QUESTION: Thank you so much for answering!!! So I listened to that ballad from The Scarlet Pimpernel, and while it's a good one, I fear that it might not convey enough vocal range. Kim has to pull a belt up to E at the climax of "The Movie in My Mind", and the song you mentioned mostly goes into head voice in the higher parts. Could someone playing Kim, theoretically, get away with doing a couple of those money notes in head voice?

I'm having a hard time finding a high belt song that could also convey the kind of innocence, openness and sincerity that characterizes Kim's demeanor. The only music in my repertoire that involves full-belted high notes is "Acid Queen", "It's a Privilege to Pee", "Since I've Been Loving You" by Led Zeppelin.......... and none of those exactly remind me of Miss Saigon.

Hi, Kamiko --

The problem you are having is that the role of “Kim” in Miss Saigon is not written for a petite Classical Soprano who can also sing -- as you state -- in a pop/rock style. In every professional audition notice, the role of Kim is specifically described as a Mezzo Soprano (or Belter) who can belt to E5. Some listings even say "no Classical singers". There is no way that you or any other soprano will ever “get away with” doing a couple of Kim’s money notes in her “head voice”. The producer and conductor will not allow that to happen.
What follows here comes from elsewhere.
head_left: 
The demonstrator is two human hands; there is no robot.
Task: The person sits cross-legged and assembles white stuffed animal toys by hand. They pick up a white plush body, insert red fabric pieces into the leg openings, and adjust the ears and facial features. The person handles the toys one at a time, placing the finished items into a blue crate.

Moreover, the audience knows the show and the role and what to expect from her. There may even be a number of women out there who have sung the role of Kim. The local critics would be the first to notice if the dynamics were changed and would critique the production without mercy.

The song I suggested, “When I look at you” -- specifically, in the last section that sails up to E5, can be totally belted and, as I stated earlier, delivered with Kim’s agenda. Don’t judge the possibilities of any song by a cast recording. Any Broadway song can be taken out of context from the original show and sung in a cabaret without anyone knowing where it came from or who sang it in whatever manner.

Also consider that Kim sings down to G3. Sopranos don’t sing to Low G and obviously don’t have the texture in their own lower register that Mezzo Sopranos do.

My best advice is to not risk damaging your Soprano voice chasing a show that your judges already know is not right for you. And don’t waste your time in the ensemble.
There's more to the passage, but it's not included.